El continente de imágenes y cuerpos que nutre los espacios imaginarios surgentes de la historia colonial, participa de una conjunción real-imaginaria y fantástica asimilada a un texto inmigrante, esto es, un texto que pronuncia su historia colectiva y su memoria, tanto en el marco de superficie como en el marco de profundidad de sus significados. Desde dicha tensión, el orden imaginario propicia los escenarios de las tres partes, el prólogo y el epílogo, justificados por la “provincia fantasma”, las tres revoluciones, la aplicación de la tortura, las víctimas y los herederos.
En este contexto de creación verbal lo mítico, el mito y los mitemas funcionan a todo lo largo de la cardinal narrativa como focos y núcleos de focos:
“Hubo un hombre de oro, el dorado, en lo que es la actual Colombia: un jefe que una vez al año se embadurnaba con trementina, le cubrían de polvo de oro y después se lanzaba a un lago.
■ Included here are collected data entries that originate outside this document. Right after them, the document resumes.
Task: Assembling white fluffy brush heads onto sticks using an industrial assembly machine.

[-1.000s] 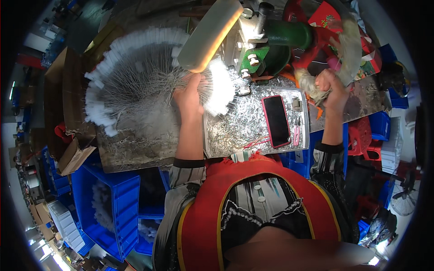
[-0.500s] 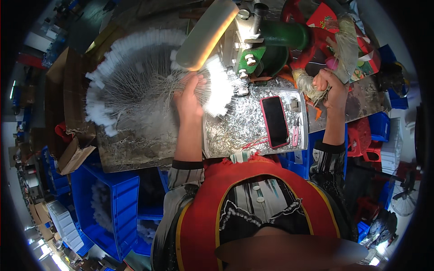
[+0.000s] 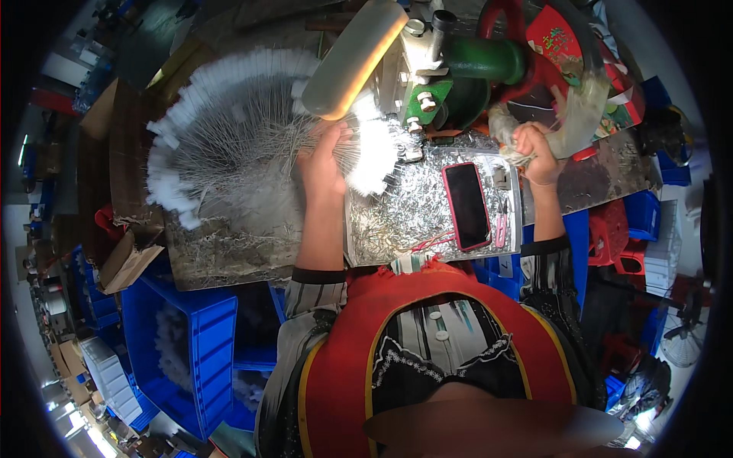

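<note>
A wide fan of thin metal wires with white tips [image 3: 244, 114] lies on the worn bench. At its right side is my left hand [image 3: 324, 164], fingers closed among the wires beside the press; its fingertips are partly lost in glare, so what it pinches cannot be told. My right hand [image 3: 537, 155] is wrapped round the cloth- or film-bound handle [image 3: 502, 126] of a hand press. The press has a green body [image 3: 481, 61] and a red wheel-like arm [image 3: 513, 23]. A long lamp [image 3: 355, 61] hangs over my left hand, lighting the white tips brightly.
A phone in a pink case [image 3: 466, 206] and a small pink-handled tool [image 3: 501, 227] rest on a foil-covered board [image 3: 382, 229]. Blue bins [image 3: 210, 359] stand below the bench at left. Cardboard [image 3: 130, 263] borders the bench's left edge; red stools [image 3: 608, 233] stand at right.
My right hand has swung left and slightly toward me with the wrapped handle, and the red arm has turned. My left hand stays at almost the same spot among the wires.
</note>
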The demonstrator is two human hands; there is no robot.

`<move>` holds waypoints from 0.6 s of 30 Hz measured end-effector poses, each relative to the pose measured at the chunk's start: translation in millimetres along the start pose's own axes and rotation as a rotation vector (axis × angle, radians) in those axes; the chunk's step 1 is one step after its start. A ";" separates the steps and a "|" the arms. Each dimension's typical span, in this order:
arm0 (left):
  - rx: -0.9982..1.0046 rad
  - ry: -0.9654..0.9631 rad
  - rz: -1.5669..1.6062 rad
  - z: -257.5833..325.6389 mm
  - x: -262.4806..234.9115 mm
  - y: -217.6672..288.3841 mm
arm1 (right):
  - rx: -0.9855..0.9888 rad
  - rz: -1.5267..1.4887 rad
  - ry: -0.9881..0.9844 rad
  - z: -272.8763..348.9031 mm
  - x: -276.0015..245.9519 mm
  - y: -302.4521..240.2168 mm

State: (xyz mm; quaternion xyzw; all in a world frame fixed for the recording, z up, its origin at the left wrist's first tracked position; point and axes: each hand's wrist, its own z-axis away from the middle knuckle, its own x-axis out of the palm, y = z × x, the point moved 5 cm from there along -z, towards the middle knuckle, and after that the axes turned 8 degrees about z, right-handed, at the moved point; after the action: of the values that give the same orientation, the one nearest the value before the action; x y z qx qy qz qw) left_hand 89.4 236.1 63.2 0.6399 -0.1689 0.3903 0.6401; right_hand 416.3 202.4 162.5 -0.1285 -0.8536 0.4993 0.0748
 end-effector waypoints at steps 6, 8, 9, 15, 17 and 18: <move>-0.045 -0.042 0.095 -0.9 -3.4 -0.8 | 0.203 -0.052 -0.058 -11.0 -8.5 -18.0; -0.046 -0.041 0.114 -1.7 -7.2 -1.8 | 0.237 -0.034 -0.060 -14.2 -6.1 -23.6; -0.044 -0.037 0.136 -2.0 -7.8 -2.3 | 0.237 -0.031 -0.061 -14.7 -5.6 -25.2; -0.057 0.015 0.145 -2.4 -1.4 -6.1 | 0.261 -0.057 -0.066 -14.3 -13.3 -17.2; -0.060 0.030 0.130 -3.1 -0.4 -5.4 | 0.280 -0.041 -0.032 -13.9 -11.7 -21.6; -0.056 0.030 0.128 -3.5 0.1 -4.9 | 0.282 -0.041 -0.031 -15.2 -11.8 -24.4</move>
State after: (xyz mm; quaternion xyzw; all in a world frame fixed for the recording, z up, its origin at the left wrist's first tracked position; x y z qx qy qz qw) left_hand 92.0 240.0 59.5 0.6037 -0.2107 0.4349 0.6341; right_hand 427.9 200.1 191.2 -0.0918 -0.7786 0.6144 0.0892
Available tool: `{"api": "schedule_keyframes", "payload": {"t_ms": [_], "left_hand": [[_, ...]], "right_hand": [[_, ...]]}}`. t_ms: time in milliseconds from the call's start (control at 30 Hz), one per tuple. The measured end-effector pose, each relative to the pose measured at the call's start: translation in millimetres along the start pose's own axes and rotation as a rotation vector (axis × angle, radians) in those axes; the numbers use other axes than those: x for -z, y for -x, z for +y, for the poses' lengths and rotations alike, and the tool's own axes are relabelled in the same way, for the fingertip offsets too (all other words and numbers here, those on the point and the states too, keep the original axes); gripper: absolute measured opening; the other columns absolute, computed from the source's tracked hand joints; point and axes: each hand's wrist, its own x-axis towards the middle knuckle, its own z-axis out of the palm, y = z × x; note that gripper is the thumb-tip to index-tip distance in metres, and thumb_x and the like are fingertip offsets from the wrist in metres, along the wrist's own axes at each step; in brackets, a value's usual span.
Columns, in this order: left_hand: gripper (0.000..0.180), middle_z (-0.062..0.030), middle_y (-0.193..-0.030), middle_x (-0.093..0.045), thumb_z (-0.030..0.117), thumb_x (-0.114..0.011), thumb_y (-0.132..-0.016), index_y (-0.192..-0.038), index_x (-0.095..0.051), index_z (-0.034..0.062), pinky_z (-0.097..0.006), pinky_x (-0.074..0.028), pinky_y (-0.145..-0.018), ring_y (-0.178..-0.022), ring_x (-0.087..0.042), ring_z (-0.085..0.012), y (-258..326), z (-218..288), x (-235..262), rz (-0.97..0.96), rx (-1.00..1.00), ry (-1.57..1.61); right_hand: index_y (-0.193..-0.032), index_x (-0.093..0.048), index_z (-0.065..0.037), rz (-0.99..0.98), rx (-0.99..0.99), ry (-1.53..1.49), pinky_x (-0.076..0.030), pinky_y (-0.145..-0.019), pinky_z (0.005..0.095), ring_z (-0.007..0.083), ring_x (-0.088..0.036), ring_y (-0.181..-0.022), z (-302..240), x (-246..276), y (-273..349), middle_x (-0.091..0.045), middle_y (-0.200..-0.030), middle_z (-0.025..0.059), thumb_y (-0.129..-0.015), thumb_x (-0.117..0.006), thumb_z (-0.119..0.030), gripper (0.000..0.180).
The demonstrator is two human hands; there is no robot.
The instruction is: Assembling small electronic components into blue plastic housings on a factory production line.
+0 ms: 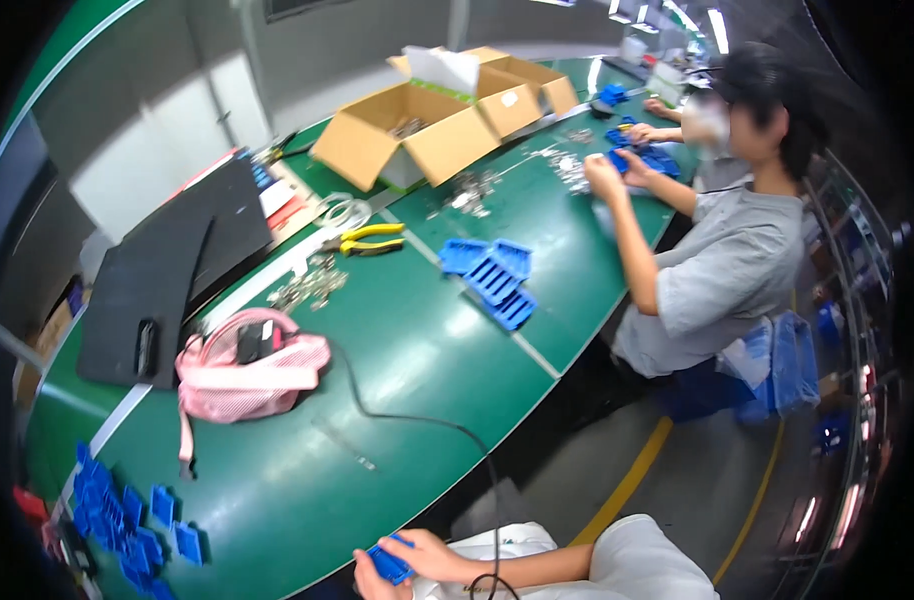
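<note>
Low in the picture, above my lap at the table's near edge, both hands are closed on a small blue plastic part [390,567]. My left hand [371,582] grips its left side, and my right hand [429,556] has fingers over its right end. The fingers hide much of the part. At the far left of the green table lies a pile of similar blue plastic parts [107,512]. Further up, several blue slotted plastic parts [495,280] lie grouped together. A loose heap of small metal pieces [312,285] sits near yellow-handled pliers [372,241].
A pink mesh bag [252,375] rests on the green table [397,350]; a black cable [417,417] runs from beside it over the edge. Open cardboard boxes [417,125] and black sheets [167,260] stand along the back. A co-worker [727,235] sits at the right, hands over metal pieces.
</note>
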Motion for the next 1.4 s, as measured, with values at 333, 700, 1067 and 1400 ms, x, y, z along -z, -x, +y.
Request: {"api": "schedule_keyframes", "payload": {"t_ms": [333,700,1067,1400], "left_hand": [[0.062,-0.0053,-0.093,-0.055,0.062,-0.023,-0.089,-0.103,-0.051,0.0086,-0.030,-0.045,-0.070,-0.083,-0.053,-0.0157,-68,-33,77,-0.270,0.089,-0.209],[0.036,-0.0269,-0.113,-0.052,0.026,-0.051,-0.088,-0.107,-0.056,-0.0040,-0.041,-0.040,-0.085,-0.099,-0.052,-0.0354,33,55,6,-0.335,-0.414,-1.099],[0.022,-0.0115,-0.080,-0.063,0.007,-0.054,-0.086,-0.106,-0.058,-0.0016,-0.025,-0.047,-0.050,-0.061,-0.059,-0.0162,62,163,119,0.489,-0.914,-0.709],[0.027,-0.0039,-0.074,-0.060,0.009,-0.066,-0.079,-0.101,-0.055,-0.0024,-0.020,-0.038,-0.044,-0.052,-0.051,-0.0062,-18,287,227,0.676,-1.229,-0.407]], "right_hand": [[-0.079,-0.061,-0.002,0.137,-0.016,0.101,-0.042,-0.044,0.0251,0.0105,-0.050,-0.047,-29,-17,9,-0.055,-0.057,0.0032,-0.091,-0.048,-0.024,0.028],[-0.098,-0.059,0.000,-0.137,0.004,0.041,-0.047,-0.061,0.0252,0.0112,-0.056,-0.073,-36,-2,15,-0.061,-0.086,0.0066,-0.089,-0.052,-0.029,0.031],[-0.086,-0.063,-0.003,-0.002,-0.211,0.330,-0.039,-0.041,0.0223,0.0083,-0.049,-0.047,-124,163,36,-0.056,-0.061,0.0038,-0.087,-0.054,-0.016,0.016],[-0.131,-0.041,-0.006,0.750,0.942,1.281,-0.025,-0.103,0.0412,0.0325,-0.033,-0.126,-154,195,-85,-0.034,-0.137,0.0176,-0.084,-0.057,-0.012,0.050]]}}
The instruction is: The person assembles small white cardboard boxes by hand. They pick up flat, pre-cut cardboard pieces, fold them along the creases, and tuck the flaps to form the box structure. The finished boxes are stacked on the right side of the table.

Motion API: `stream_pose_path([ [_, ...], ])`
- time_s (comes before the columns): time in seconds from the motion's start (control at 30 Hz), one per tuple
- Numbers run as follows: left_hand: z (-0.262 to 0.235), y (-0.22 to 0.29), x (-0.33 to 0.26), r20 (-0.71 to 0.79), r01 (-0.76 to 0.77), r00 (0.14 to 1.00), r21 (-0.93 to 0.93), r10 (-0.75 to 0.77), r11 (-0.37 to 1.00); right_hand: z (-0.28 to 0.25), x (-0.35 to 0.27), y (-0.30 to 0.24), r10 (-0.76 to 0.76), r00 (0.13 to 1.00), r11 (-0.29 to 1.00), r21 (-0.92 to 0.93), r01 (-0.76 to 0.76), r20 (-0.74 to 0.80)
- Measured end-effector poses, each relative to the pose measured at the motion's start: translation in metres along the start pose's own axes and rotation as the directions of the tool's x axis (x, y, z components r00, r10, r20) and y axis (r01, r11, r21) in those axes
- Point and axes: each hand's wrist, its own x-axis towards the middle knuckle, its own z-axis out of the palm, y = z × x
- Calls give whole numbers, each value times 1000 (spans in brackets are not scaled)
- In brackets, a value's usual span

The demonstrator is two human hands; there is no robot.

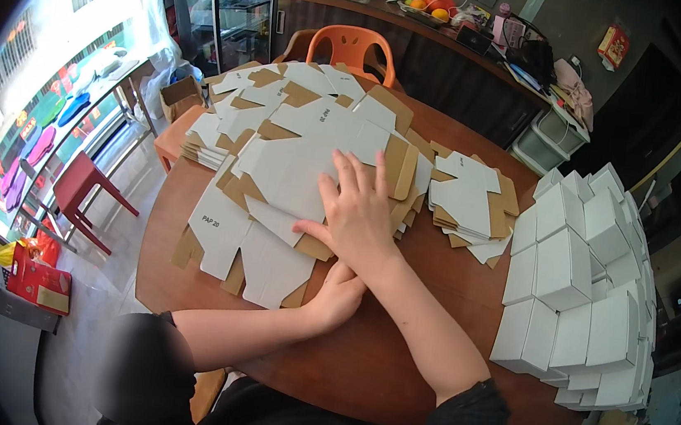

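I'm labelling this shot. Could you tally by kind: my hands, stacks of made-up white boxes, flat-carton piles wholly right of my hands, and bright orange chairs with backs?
Left hand and right hand: 2
Made-up box stack: 1
Flat-carton pile: 1
Orange chair: 1
Total: 5

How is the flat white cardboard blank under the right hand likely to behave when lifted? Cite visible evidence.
The cardboard blank is probably light, being thin for its width. Its irregular outline might catch, since neighbouring blanks lie close around it.
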Motion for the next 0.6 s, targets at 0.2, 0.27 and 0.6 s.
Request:
stream_pose_path([
  [0.2, 1, -10, 6, 24, -168, 985, 9, 168, 986, 10, -1, 19, -192, 981, 981, 27, 192, 8],
  [0.27, 1, -4, 6, 62, -51, 996, -174, 62, 983, 6, -7, 35, -163, 986, 987, 7, 164, -10],
  [0.6, -5, 14, 6, 69, 102, 994, -423, -80, 900, -80, -96, 59, 386, 889, 795, 578, -183, -249],
])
Pero la tribu del hombre dorado había sido conquistada una generación antes de que Colón llegara al nuevo mundo. Era un recuerdo de los indios en cuya búsqueda iban los españoles, y el recuerdo se confundía con la leyenda, entre los indios de la selva, del Perú que ya habían conquistado los españoles. Los indios siempre hablaban de un pueblo rico y civilizado a escasos días de marcha…” (pp. 16-17).
Lo narra Naipaul en La pérdida de El dorado es una fábula fundacional, el movimiento de un cuerpo desde los abismos de la historia. ¿Cuáles signos colocan y renuevan la conciencia caribeña y continental? El escritor se convierte en cronista y constituye los narratemas como rasgos propios de un texto que asimila estructura, argumento e historia en la literatura. Narrar el viaje equivale a narrar la fundación o las fundaciones míticas. Así las cosas, apunta V. S. Naipaul:
“De todos estos viajes poco queda. El conquistador que no encontró nada no tenía nada que contar. Aún creyendo en los prodigios, no tenía capacidad de asombro. Al llegar a Trinidad, Colón pensó que había llegado a las inmediaciones de jardín del Edén…” (p. 17).
¿Qué hizo Colón? Lo mismo que hizo en Quisqueya, en la isla lejana, casi perdida y olvidada:
“Pidió perlas a los nativos: las perlas se formaban con gotas de rocío que caían en las ostras abiertas. Los nativos tenían la piel pálida: una decepción: las mayores riquezas del mundo se encontrarían en las tierras de los negros más oscuros. En el Atlántico, la Mar Océana, los peces voladores eran simplemente peces que volaban hasta la nave de Colón: otro punto confirmado del catálogo finito del mundo creado”. (Ibídem.)